There is also a Western bias to this list, due to having grown up in the West myself, as well as the power dynamics of the world in which many of these people lived. The more I learn, the more ignorance in myself I reveal. There are many people who are well known in other parts of the world that I was late to come across – people such as Kwame Nkrumah and Julius Nyerere had enormous impacts on the shaping of modern Africa, Bhimrao Ramji Ambedkar on modern India or Deng Xiaoping on contemporary China. The list could go on. There are undoubtedly countless people whom I have no knowledge of that have greatly influenced the world. It is not that history has forgotten them; it is that history in each part of the world has a different perspective for many reasons. In this, I profess ignorance and hope to learn about the many great people from all over the world one day.

Finally, this list is undoubtedly the tip of an enormous iceberg.

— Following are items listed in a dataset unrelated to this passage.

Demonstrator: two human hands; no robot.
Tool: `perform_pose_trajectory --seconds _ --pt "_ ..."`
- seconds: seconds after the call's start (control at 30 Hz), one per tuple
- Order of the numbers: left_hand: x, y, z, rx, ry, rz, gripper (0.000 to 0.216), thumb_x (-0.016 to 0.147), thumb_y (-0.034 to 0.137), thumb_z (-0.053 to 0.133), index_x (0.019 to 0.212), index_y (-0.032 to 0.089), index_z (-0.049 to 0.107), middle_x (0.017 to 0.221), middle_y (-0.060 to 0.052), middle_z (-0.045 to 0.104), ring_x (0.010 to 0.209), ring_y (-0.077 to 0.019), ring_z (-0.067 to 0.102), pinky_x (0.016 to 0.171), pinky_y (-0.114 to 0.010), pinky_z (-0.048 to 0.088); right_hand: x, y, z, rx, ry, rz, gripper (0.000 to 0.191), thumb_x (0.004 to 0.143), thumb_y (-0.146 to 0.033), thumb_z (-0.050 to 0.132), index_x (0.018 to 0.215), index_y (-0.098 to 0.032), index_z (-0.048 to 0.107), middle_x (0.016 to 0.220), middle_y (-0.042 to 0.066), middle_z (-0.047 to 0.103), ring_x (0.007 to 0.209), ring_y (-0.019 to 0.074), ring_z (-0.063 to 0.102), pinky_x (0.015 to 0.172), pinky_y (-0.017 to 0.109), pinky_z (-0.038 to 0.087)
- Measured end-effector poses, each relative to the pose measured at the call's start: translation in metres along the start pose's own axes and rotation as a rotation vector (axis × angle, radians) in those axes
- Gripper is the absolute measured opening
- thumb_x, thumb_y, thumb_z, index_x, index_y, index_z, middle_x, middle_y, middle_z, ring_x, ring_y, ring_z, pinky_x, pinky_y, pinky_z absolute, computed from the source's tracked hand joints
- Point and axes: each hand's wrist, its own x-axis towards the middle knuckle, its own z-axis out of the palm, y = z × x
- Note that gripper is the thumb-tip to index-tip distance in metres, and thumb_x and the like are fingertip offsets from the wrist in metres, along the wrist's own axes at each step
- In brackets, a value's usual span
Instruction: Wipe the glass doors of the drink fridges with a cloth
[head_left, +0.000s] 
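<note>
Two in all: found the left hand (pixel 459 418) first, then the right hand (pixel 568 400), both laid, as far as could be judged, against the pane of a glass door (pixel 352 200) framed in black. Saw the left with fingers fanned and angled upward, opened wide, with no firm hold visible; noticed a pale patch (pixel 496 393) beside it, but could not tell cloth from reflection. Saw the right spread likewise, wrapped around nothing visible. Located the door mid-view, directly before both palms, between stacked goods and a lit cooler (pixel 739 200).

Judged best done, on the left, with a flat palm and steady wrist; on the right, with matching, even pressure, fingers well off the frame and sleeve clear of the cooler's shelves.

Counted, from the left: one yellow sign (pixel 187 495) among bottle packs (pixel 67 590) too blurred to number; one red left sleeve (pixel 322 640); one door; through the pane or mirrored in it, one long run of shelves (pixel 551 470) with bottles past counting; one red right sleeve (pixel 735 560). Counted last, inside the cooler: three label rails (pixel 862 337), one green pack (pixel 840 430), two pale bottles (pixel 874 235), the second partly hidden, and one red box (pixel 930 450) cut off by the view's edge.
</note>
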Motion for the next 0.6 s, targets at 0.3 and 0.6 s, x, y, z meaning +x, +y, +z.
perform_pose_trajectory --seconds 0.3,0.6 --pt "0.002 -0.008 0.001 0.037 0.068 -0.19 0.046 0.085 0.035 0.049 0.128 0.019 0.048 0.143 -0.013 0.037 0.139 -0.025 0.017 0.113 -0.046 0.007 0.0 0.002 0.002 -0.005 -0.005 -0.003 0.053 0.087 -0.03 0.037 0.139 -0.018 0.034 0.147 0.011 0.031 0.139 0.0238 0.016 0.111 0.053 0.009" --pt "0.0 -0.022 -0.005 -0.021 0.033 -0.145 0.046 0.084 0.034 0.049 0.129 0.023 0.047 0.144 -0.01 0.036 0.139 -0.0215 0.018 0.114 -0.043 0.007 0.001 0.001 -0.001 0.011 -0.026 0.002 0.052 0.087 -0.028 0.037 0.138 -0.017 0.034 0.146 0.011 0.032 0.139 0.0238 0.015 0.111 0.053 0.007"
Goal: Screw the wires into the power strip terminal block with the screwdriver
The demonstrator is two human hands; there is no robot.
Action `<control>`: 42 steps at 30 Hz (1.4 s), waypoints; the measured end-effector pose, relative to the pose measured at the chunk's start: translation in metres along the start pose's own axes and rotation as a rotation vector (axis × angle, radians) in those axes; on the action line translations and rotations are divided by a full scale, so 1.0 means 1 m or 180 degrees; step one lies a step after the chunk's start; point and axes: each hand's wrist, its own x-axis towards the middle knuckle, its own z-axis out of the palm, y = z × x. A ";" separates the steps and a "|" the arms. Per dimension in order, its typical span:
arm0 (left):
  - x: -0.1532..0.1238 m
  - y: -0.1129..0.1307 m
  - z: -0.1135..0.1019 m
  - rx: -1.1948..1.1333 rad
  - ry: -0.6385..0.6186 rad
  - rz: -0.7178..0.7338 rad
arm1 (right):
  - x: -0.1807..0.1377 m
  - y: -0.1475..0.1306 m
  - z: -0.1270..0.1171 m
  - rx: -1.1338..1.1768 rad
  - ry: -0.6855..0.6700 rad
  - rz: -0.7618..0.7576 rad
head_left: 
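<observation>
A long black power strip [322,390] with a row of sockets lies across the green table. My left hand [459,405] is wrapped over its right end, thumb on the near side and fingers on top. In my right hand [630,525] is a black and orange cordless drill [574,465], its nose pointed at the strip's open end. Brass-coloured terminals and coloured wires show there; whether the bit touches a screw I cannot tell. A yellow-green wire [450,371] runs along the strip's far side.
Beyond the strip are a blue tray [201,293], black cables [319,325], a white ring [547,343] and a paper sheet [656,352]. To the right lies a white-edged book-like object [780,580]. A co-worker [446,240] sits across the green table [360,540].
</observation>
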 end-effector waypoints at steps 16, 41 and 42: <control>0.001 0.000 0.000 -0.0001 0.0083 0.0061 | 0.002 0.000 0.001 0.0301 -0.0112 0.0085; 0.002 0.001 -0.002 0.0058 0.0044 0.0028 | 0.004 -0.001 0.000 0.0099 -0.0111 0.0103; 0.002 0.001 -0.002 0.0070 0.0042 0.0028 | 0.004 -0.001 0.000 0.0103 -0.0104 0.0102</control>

The world we live in today has been shaped drastically by people whom we have little knowledge of. It’s not a complete list – rather, it highlights that such a vast list exists. The act of shining a light on some of these is not with the intention of capturing them all, but to recognise a few and let us all be aware that there are many acts and individuals that have hugely altered the course of history that may have become unknown. Many of these individuals have acted bravely and deserve to be remembered. I sincerely hope to come across them someday. I hope we all do.